I'm using KafkaIO unbounded source in a Apache Beam pipeline running on DataFlow. Following configuration works for me
Map<String, Object> kafkaConsumerConfig = new HashMap<String, Object>() {{
put("auto.offset.reset", "earliest");
put("group.id", "my.group.id");
}};
p.apply(KafkaIO.<String, String>read()
.withBootstrapServers("ip1:9092,ip2:9092,ip3:9092")
.withConsumerConfigUpdates(kafkaConsumerConfig)
.withTopic("my.topic")
.withKeyDeserializer(StringDeserializer.class)
.withValueDeserializer(StringDeserializer.class)
.withMaxNumRecords(10)
.withoutMetadata())
// do something
Now as I have a protobuf definition for the messages in my topic I would like to use it to convert the kafka records in Java objects.
Following configuration doesn't work and requires a Coder:
p.apply(KafkaIO.<String, Bytes>read()
.withBootstrapServers("ip1:9092,ip2:9092,ip3:9092")
.withConsumerConfigUpdates(kafkaConsumerConfig)
.withTopic("my.topic")
.withKeyDeserializer(StringDeserializer.class)
.withValueDeserializer(BytesDeserializer.class)
.withMaxNumRecords(10)
.withoutMetadata())
Unfortunately, I cannot find out what is the right Value Deserializer + Coder combination and cannot find similar examples in the documentation. Do you have any working examples for using Protobuf with Kafka source in Apache Beam?

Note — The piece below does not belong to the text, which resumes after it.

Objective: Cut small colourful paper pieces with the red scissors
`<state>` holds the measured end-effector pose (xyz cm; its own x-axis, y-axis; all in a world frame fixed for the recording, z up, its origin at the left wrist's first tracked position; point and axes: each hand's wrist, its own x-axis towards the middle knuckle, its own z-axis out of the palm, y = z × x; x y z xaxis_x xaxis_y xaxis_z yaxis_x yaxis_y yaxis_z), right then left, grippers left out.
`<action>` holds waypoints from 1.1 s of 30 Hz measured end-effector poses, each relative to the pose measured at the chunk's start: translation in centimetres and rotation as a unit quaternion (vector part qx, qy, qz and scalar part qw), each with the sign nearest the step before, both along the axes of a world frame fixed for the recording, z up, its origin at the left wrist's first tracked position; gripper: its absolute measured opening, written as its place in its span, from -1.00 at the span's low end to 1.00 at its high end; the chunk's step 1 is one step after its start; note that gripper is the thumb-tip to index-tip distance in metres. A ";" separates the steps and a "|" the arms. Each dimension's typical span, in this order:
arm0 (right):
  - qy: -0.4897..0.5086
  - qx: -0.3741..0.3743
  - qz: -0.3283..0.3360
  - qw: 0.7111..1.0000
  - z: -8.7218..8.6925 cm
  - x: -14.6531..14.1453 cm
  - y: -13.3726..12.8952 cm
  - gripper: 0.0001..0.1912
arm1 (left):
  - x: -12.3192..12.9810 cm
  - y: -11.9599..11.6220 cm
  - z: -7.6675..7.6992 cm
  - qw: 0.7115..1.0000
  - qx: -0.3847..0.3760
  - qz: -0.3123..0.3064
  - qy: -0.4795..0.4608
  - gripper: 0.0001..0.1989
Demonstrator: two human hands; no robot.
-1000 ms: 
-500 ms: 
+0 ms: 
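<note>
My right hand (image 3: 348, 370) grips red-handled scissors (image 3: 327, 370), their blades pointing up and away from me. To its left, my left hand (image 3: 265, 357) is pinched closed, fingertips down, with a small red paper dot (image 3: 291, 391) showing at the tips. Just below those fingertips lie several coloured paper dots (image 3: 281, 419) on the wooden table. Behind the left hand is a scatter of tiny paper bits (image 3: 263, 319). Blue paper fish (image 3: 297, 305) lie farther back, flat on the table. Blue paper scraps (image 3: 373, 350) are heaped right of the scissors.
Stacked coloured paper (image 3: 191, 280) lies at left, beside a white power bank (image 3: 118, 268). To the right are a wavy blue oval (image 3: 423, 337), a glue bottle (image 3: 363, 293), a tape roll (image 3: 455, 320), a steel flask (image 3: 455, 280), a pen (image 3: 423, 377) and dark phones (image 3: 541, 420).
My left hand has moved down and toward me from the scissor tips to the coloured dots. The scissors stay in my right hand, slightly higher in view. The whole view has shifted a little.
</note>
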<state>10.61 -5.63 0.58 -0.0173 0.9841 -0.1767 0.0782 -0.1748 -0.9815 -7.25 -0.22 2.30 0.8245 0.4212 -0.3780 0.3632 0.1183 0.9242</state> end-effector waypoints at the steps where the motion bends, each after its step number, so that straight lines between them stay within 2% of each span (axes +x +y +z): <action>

If you want to deserialise protobuf messages, you need a custom class which implements the Deserializer
interface from the apache kafka library. This deserialisation is the same for other models too, not only apache beam.
To get the apache kafka library you can add org.apache.kafka:kafka-clients
as a dependency.
Then create the custom deserializer class, which would look something like:
public class ProtoDeserializer implements Deserializer<YourProtoClass> {
@Override
public YourProtoClass deserialize(String topic, byte[] data) {
if (data == null) return null;
try {
return YourProtoClass.parseFrom(data);
} catch (InvalidProtocolBufferException e) {
throw new RuntimeException(e);
}
}
}
Then use that class in you pipeline:
p.apply(KafkaIO.<String, Bytes>read()
.withBootstrapServers("ip1:9092,ip2:9092,ip3:9092")
.withConsumerConfigUpdates(kafkaConsumerConfig)
.withTopic("my.topic")
.withKeyDeserializer(StringDeserializer.class)
.withValueDeserializer(ProtoDeserializer.class)
.withMaxNumRecords(10)
.withoutMetadata())